** Task prompt **
In full and unaltered, output the records below.

Records from a dataset:
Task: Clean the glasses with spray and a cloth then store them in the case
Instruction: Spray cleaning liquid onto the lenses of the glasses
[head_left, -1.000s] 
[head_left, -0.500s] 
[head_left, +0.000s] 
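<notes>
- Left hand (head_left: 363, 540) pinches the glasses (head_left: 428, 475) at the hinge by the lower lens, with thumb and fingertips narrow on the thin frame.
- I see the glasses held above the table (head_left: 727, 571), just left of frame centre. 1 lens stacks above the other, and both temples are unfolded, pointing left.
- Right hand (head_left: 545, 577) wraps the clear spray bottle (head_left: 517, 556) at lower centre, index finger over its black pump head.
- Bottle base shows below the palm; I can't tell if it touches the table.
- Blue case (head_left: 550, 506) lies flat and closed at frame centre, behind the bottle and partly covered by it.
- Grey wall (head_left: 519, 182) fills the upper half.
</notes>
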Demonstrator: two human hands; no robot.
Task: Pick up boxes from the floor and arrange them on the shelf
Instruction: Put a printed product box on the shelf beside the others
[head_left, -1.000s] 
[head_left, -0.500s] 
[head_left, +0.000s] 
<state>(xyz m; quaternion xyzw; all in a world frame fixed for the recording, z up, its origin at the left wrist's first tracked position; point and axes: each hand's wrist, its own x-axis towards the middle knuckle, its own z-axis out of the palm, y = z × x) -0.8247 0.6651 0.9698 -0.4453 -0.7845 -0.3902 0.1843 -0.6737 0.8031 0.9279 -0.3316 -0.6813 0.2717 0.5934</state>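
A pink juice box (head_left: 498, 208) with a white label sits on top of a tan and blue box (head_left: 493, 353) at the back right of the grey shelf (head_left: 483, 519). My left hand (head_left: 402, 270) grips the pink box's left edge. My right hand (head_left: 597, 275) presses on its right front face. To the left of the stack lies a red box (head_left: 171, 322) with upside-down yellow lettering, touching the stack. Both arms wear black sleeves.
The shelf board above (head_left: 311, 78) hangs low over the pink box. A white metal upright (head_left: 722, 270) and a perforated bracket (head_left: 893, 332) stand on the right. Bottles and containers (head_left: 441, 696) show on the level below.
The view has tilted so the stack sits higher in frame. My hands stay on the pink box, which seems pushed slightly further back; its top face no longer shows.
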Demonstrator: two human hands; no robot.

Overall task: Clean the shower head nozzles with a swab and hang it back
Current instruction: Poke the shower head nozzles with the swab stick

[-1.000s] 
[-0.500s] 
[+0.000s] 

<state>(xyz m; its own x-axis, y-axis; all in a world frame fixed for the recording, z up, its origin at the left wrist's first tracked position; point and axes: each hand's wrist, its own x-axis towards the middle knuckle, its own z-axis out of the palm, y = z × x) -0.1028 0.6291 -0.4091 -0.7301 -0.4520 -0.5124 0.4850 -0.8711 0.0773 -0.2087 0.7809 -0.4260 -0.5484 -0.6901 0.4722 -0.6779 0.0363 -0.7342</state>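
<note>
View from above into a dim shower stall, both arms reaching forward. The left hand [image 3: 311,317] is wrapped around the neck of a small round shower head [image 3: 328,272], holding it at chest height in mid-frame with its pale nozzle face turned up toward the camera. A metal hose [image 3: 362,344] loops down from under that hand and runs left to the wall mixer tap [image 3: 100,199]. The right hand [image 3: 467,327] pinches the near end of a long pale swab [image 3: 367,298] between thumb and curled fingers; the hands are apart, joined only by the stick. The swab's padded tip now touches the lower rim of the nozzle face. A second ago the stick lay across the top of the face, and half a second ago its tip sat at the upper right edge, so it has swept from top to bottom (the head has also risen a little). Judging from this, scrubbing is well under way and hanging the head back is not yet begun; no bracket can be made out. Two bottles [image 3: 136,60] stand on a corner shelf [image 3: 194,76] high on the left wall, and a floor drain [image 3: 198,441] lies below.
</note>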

** Reply to the exercise **
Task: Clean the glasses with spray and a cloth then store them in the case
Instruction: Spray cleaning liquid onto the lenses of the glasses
[head_left, -1.000s] 
[head_left, -0.500s] 
[head_left, +0.000s] 
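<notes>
- Left hand (head_left: 363, 540) pinches the glasses (head_left: 428, 475) at the hinge by the lower lens, with thumb and fingertips narrow on the thin frame.
- I see the glasses held above the table (head_left: 727, 571), just left of frame centre. 1 lens stacks above the other, and both temples are unfolded, pointing left.
- Right hand (head_left: 545, 577) wraps the clear spray bottle (head_left: 517, 556) at lower centre, index finger over its black pump head.
- Bottle base shows below the palm; I can't tell if it touches the table.
- Blue case (head_left: 550, 506) lies flat and closed at frame centre, behind the bottle and partly covered by it.
- Grey wall (head_left: 519, 182) fills the upper half.
</notes>
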Demonstrator: two human hands; no robot.
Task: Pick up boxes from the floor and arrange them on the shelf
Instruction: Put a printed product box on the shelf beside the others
[head_left, -1.000s] 
[head_left, -0.500s] 
[head_left, +0.000s] 
<state>(xyz m; quaternion xyzw; all in a world frame fixed for the recording, z up, its origin at the left wrist's first tracked position; point and axes: each hand's wrist, its own x-axis towards the middle knuckle, its own z-axis out of the palm, y = z × x) -0.8247 0.6651 0.9698 -0.4453 -0.7845 -0.3902 0.1843 -0.6737 0.8031 0.9279 -0.3316 -0.6813 0.2717 0.5934</state>
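A pink juice box (head_left: 498, 208) with a white label sits on top of a tan and blue box (head_left: 493, 353) at the back right of the grey shelf (head_left: 483, 519). My left hand (head_left: 402, 270) grips the pink box's left edge. My right hand (head_left: 597, 275) presses on its right front face. To the left of the stack lies a red box (head_left: 171, 322) with upside-down yellow lettering, touching the stack. Both arms wear black sleeves.
The shelf board above (head_left: 311, 78) hangs low over the pink box. A white metal upright (head_left: 722, 270) and a perforated bracket (head_left: 893, 332) stand on the right. Bottles and containers (head_left: 441, 696) show on the level below.
The view has tilted so the stack sits higher in frame. My hands stay on the pink box, which seems pushed slightly further back; its top face no longer shows.
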Demonstrator: two human hands; no robot.

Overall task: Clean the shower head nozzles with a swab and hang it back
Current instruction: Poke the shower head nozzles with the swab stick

[-1.000s] 
[-0.500s] 
[+0.000s] 

<state>(xyz m; its own x-axis, y-axis; all in a world frame fixed for the recording, z up, its origin at the left wrist's first tracked position; point and axes: each hand's wrist, its own x-axis towards the middle knuckle, its own z-axis out of the palm, y = z × x) -0.1028 0.6291 -0.4091 -0.7301 -0.4520 -0.5124 0.4850 -0.8711 0.0773 -0.2087 0.7809 -0.4260 -0.5484 -0.6901 0.4722 -0.6779 0.0363 -0.7342</state>
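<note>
View from above into a dim shower stall, both arms reaching forward. The left hand [image 3: 311,317] is wrapped around the neck of a small round shower head [image 3: 328,272], holding it at chest height in mid-frame with its pale nozzle face turned up toward the camera. A metal hose [image 3: 362,344] loops down from under that hand and runs left to the wall mixer tap [image 3: 100,199]. The right hand [image 3: 467,327] pinches the near end of a long pale swab [image 3: 367,298] between thumb and curled fingers; the hands are apart, joined only by the stick. The swab's padded tip now touches the lower rim of the nozzle face. A second ago the stick lay across the top of the face, and half a second ago its tip sat at the upper right edge, so it has swept from top to bottom (the head has also risen a little). Judging from this, scrubbing is well under way and hanging the head back is not yet begun; no bracket can be made out. Two bottles [image 3: 136,60] stand on a corner shelf [image 3: 194,76] high on the left wall, and a floor drain [image 3: 198,441] lies below.
</note>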

Nothing further is needed for the exercise.